Let's first of all get our bearings with regard to the time in Jesus' ministry when this event takes place. According to John 6:4, the Passover Feast is approaching. That Passover will be Jesus' last before his crucifixion on Passover day one year later. Therefore, this event takes place just days before Jesus' last year of earthly ministry before his crucifixion. You will notice that the venue here is a place near Bethsaida, but in order to secure some privacy, they take a ship to a desert place near the town. Even though Jesus and his disciples go by ship, the people follow by foot.

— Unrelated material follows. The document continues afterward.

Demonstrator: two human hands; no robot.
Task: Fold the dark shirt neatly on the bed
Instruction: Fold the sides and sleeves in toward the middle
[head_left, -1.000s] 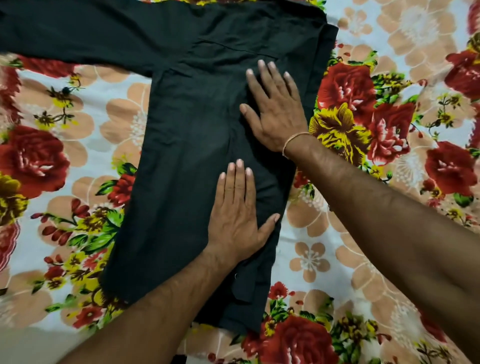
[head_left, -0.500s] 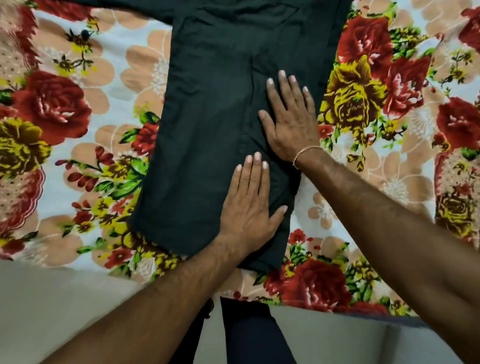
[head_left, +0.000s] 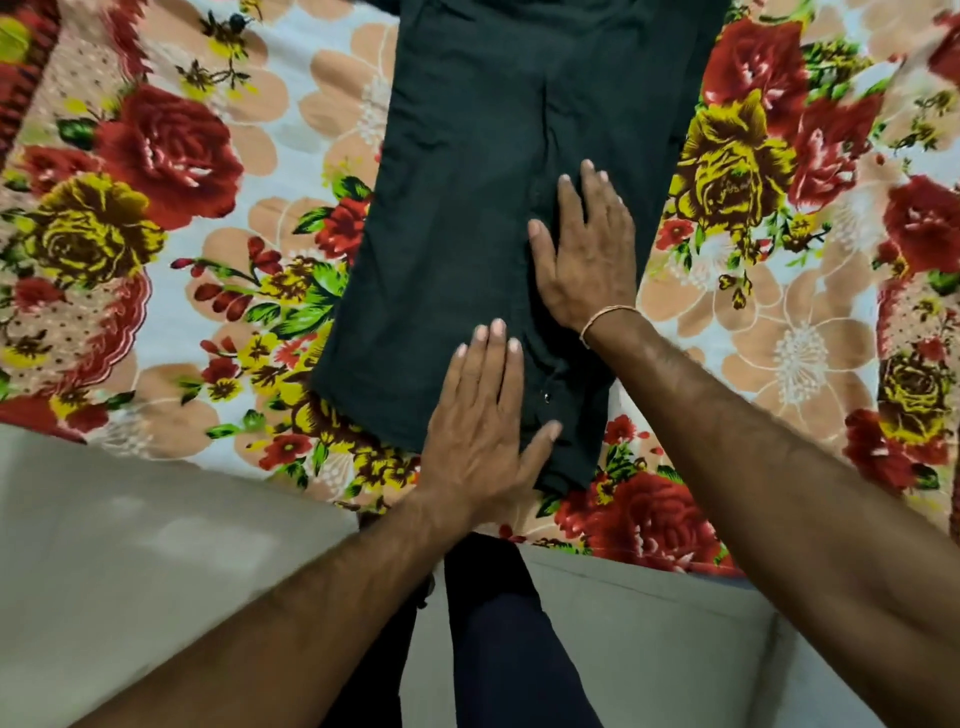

The object here is the miracle, not the teaching that brought them to that spot that day. Since they were out and away from provisions, they were faced with the choice of sending the people away early or feeding them. Jesus feeds all 5,000+ people (5,000 men plus women and children) with five loaves of bread and two fish (small fish, according to John), and then ends up with leftovers - more than they started with. The significant verse of this occasion is found in John's account in John 6:14, "Then those men, when they had seen the miracle that Jesus did, said, This is of a truth that prophet that should come into the world." Their expectation of a prophet was based upon the words of Moses in Deuteronomy 18:15-22 (see notes). So John uses this occasion to further validate that the people believed Jesus to be the Messiah.
Incidentally, three of the four accounts tell us that Jesus healed the sick in the multitude that day prior to the feeding. Only Mark's account skips that detail. While all four accounts mention that the 5,000 number consisted of men, Matthew wants to make certain we understand that there were additional women and/or children there that day being fed also in 14:21. The accounts of Mark and John go into some additional detail regarding the dynamics of this feeding project. Mark tells us that upon the command of Jesus to feed the multitude, the disciples ask if Jesus wants them to go buy food - 200 pennyworth (Greek: denarion). How much is a denarion? We see in Matthew 20:2 (see notes) that a laborer worked one full day for a denarion. Whoa! That food bill would be equivalent to a man's wages for 200 days! John then reports that it was time for a little test for Philip when Jesus asks Philip where the food should be purchased (John 6:5-6). Philip responds to Jesus by saying that 200 denarion won't buy enough food for the multitude. In John 6:8-9 we see that it was Andrew (Peter's brother) who suggests that enough food might be distributed from the two fish and five loaves. Only John mentions the lad who owned the meager food supply. All four accounts are very specific to say that everyone ate enough to be full.